Does Gensler do any of that? Surely you jest. He says “unlevel playing field blah blah blah crack down on PFOF QED.” It is fundamentally unserious intellectual mush.

Gensler’s approach to equity market structure is disturbingly similar–and disturbingly similarly idiotic–to his approach to swap market structure in the Frankendodd days. As I (tediously after a while) wrote repeatedly while the CFTC was working on Swap Execution Facility regulations, Gensler favored a one-size-fits-all approach that failed to recognize that market structures develop to accommodate the disparate needs and preferences of heterogeneous traders. OTC and exchange markets served different clienteles and trading protocols and market structures were adapted to serving those clienteles efficiently. He did not analyze competition in any serious way at all. He did not address the Chesterton’s Fence question–why are things they way they are–before charging full speed to change them.

History is repeating itself with equity market structure. PFOF is an institution that has evolved in response to the characteristics of a particular class of market participants, (relatively) uninformed retail investors.

Crucially, it is an institution that has evolved in a competitive environment. There is value in retail order flows. There will be competition to capture that value. Considerable competition will ensure that retail investors will capture most of the value.

Gensler has proposed requiring routing all retail order flow through an auction mechanism where wholesalers will compete to offer the best price. The idea is that the auction prices will be inside the NMS spread, giving retail customers a better execution price.

But it’s a leap of faith to assert that this improvement in execution price will exceed the loss of PFOF that is passed back to investors through lower commissions. Will the auction be more competitive than the current market for retail order flow (including both the broker-wholesale and broker-customer segments)? Who knows? Gensler hasn’t even raised the issue–which demonstrates that he really doesn’t understand the real economic issues here. (Big shock, eh?)

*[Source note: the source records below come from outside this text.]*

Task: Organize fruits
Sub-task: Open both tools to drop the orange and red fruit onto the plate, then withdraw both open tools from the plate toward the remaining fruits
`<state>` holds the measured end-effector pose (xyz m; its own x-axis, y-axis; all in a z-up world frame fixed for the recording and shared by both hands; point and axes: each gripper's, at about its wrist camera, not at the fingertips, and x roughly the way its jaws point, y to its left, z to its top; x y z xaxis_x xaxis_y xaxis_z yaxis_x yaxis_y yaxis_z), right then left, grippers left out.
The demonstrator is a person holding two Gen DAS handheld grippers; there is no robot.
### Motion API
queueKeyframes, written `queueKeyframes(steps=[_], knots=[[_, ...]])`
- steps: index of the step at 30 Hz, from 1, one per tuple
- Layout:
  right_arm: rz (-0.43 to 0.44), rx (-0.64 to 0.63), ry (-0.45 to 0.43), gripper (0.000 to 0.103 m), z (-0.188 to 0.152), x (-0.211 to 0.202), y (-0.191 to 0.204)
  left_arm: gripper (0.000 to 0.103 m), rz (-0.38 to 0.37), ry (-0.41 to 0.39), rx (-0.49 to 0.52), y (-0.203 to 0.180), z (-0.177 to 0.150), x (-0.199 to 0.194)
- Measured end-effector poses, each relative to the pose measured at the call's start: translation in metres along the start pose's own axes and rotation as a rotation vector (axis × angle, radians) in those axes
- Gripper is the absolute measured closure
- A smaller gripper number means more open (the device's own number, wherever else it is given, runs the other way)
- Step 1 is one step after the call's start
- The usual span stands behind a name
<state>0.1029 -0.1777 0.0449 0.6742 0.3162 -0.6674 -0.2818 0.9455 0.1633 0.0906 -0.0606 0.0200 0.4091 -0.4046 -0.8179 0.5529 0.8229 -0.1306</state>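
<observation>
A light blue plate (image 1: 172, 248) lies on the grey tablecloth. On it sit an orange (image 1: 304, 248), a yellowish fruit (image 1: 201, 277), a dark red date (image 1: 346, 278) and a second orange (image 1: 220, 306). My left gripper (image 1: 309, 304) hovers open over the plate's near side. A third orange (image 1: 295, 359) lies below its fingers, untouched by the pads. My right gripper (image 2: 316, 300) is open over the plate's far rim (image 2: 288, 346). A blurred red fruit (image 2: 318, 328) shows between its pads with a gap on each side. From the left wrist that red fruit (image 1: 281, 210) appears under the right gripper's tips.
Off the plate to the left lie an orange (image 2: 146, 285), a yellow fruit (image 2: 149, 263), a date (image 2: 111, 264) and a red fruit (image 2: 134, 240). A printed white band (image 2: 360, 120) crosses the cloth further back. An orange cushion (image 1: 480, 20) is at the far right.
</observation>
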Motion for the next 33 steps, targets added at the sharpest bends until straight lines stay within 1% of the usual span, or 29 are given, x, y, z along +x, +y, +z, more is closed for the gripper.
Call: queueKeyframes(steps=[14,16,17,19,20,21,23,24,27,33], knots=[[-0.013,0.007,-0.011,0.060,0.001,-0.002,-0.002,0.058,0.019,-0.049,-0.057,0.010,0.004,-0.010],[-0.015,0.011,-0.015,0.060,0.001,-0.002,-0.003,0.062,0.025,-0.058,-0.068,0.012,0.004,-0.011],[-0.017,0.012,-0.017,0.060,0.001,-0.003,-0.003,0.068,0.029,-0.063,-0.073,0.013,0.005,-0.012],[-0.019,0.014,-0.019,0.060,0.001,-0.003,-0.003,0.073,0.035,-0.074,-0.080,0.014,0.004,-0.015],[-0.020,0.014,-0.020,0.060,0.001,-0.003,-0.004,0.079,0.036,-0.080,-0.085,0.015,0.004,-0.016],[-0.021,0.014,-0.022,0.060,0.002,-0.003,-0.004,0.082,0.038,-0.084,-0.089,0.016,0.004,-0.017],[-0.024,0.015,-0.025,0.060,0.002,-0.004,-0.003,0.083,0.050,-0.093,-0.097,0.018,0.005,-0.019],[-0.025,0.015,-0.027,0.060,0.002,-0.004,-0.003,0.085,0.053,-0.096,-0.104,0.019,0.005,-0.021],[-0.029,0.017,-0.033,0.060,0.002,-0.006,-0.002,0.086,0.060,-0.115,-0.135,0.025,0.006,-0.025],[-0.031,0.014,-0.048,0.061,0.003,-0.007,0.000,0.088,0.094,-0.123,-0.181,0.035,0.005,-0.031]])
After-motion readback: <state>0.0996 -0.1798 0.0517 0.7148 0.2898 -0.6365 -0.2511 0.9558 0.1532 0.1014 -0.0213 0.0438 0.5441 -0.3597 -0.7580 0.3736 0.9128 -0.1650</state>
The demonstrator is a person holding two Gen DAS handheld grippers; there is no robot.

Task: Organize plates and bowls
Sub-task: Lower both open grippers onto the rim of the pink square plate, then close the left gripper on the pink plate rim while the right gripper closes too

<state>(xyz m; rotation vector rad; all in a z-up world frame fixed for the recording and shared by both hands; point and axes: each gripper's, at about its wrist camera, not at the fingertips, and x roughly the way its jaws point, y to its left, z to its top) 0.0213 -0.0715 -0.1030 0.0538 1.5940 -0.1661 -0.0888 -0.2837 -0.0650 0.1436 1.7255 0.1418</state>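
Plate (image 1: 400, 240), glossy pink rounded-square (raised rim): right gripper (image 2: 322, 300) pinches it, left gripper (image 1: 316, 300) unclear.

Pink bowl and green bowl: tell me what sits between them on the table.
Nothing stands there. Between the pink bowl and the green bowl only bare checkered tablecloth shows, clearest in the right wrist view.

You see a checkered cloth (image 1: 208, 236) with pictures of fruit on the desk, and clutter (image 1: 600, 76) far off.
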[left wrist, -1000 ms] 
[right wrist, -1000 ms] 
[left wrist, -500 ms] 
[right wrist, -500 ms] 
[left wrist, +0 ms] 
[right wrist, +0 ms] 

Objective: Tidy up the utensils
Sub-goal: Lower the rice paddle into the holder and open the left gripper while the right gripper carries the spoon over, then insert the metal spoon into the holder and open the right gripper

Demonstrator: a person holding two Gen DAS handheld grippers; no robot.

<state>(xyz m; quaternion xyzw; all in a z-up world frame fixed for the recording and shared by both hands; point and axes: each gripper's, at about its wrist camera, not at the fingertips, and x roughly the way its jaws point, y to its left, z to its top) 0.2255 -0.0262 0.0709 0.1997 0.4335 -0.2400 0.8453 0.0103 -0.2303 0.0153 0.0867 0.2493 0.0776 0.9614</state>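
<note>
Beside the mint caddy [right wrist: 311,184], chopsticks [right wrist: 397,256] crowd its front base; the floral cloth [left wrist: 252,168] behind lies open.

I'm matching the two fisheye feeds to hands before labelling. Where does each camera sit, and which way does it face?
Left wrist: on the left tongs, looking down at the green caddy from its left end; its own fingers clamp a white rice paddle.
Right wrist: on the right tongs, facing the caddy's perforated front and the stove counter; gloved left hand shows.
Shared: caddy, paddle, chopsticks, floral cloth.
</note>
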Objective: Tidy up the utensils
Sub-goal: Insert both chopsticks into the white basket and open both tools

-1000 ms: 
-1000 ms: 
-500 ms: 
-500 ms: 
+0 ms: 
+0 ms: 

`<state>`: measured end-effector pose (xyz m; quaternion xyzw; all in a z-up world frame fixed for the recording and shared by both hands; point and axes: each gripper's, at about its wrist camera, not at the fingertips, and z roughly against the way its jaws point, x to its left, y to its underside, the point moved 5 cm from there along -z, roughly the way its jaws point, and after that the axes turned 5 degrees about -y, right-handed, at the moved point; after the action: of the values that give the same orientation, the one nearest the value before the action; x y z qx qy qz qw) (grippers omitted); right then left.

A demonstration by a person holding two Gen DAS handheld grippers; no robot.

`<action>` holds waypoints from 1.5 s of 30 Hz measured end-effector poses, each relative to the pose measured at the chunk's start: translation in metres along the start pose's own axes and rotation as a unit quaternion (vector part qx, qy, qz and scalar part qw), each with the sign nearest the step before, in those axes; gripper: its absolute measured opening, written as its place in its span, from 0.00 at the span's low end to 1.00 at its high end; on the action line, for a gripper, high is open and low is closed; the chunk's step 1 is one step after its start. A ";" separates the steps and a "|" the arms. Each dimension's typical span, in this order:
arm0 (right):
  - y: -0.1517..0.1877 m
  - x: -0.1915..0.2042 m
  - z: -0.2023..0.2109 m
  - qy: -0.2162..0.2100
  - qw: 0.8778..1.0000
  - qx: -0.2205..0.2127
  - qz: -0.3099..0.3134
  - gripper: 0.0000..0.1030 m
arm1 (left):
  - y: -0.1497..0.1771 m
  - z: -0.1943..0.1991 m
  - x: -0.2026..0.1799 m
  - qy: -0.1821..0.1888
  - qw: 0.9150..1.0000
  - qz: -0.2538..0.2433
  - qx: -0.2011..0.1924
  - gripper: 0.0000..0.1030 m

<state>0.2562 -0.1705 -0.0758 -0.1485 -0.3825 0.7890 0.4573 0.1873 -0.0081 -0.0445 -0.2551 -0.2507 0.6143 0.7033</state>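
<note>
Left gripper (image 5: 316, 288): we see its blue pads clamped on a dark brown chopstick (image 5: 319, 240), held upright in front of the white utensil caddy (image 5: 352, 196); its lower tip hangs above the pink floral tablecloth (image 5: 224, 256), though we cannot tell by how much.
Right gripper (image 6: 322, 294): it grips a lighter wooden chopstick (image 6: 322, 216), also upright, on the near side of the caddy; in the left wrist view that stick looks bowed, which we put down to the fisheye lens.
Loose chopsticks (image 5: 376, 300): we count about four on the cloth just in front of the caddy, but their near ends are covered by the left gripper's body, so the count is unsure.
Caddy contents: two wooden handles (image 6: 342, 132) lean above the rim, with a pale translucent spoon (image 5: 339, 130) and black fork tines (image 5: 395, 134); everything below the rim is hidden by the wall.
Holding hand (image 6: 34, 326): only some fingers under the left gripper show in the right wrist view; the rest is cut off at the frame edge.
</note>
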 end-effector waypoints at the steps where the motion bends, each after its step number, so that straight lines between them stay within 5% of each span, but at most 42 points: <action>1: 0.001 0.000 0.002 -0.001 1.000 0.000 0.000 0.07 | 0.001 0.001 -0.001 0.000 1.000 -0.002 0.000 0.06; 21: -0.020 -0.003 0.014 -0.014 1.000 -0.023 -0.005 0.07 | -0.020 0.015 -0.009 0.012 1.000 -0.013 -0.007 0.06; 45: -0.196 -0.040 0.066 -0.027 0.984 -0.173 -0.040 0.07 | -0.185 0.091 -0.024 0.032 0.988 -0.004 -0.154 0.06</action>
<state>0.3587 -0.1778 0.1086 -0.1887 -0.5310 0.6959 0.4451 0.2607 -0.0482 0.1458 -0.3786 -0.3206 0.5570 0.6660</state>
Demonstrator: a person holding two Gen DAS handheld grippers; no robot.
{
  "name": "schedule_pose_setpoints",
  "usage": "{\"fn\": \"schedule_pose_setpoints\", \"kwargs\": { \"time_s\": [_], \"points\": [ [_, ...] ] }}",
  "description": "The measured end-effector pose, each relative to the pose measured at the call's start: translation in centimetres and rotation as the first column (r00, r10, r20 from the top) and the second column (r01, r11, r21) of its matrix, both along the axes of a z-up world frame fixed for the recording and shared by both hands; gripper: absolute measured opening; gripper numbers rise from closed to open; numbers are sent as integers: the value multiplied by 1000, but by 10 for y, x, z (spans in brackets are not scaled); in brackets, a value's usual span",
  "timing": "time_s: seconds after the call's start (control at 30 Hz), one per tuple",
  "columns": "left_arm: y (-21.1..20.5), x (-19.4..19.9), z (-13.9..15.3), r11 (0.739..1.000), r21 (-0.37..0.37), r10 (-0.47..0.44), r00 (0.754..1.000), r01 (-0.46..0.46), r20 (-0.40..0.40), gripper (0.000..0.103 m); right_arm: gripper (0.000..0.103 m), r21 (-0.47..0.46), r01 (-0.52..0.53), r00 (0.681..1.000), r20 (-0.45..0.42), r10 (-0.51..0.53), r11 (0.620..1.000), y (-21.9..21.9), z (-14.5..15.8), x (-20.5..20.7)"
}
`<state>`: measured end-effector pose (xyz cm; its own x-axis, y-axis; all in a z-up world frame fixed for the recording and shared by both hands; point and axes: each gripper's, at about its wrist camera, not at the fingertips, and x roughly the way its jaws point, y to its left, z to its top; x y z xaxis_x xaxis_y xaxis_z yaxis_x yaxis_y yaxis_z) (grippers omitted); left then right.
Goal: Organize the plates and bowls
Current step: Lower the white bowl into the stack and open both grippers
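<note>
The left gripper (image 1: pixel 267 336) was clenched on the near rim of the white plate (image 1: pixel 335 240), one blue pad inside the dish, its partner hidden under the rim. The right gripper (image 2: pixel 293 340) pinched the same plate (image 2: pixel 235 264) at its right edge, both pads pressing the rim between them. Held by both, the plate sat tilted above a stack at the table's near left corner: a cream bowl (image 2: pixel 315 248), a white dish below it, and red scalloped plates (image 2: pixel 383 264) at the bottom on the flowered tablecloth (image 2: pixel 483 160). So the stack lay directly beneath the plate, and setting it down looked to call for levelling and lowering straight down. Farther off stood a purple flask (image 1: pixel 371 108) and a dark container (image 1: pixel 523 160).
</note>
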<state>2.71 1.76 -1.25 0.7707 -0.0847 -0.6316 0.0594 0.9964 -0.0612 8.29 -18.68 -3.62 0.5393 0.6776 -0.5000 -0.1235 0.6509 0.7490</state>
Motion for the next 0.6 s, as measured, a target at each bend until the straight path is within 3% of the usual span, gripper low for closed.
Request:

And again, this means that the appropriate analysis is a comparative one focusing on competition under alternative institutional arrangements/market structures.

And insofar as competition is concerned, if auctions are such a great idea, why didn’t an exchange or an ECN or some other entity create one? Barriers to entry are low, especially in the modern electronic world.

I further note the following. One potential reason to eliminate or reduce PFOF that would actually be grounded in good economics is that segmentation of order flow exacerbates adverse selection problems on lit markets (exchanges) causing wider spreads there. However, the auction proposal would not mitigate that problem at all. The exacerbation of adverse selection is due to segmentation of order flow. The auction is just another way of segmenting order flow, and executing that order flow outside the lit exchange markets.

And here’s an irony. Assume arguendo that the auction does benefit retail investors–they capture more of the value inherent in their order flow. That would tend to lead to more order flow being directed to the auction market, and less to the lit markets. This would increase adverse selection costs in lit markets, exacerbating the inefficiencies of segmentation.

Nah. GiGi hasn’t thought that through either.

Talleyrand said of the Bourbons: they have learned nothing, and they have forgotten nothing. That’s Gary Gensler in a nutshell. He hasn’t learned any real economics, especially the economics of market structure and competition. But he hasn’t forgotten that he knows best, and he hasn’t forgotten the things that he knew that just aren’t true. That is a poisonous combination that damaged the derivatives markets when he was CFTC chair. But Gensler figures his work isn’t done. He has to damage the equity markets too based on his capricious understanding of how markets work–which is really no understanding at all.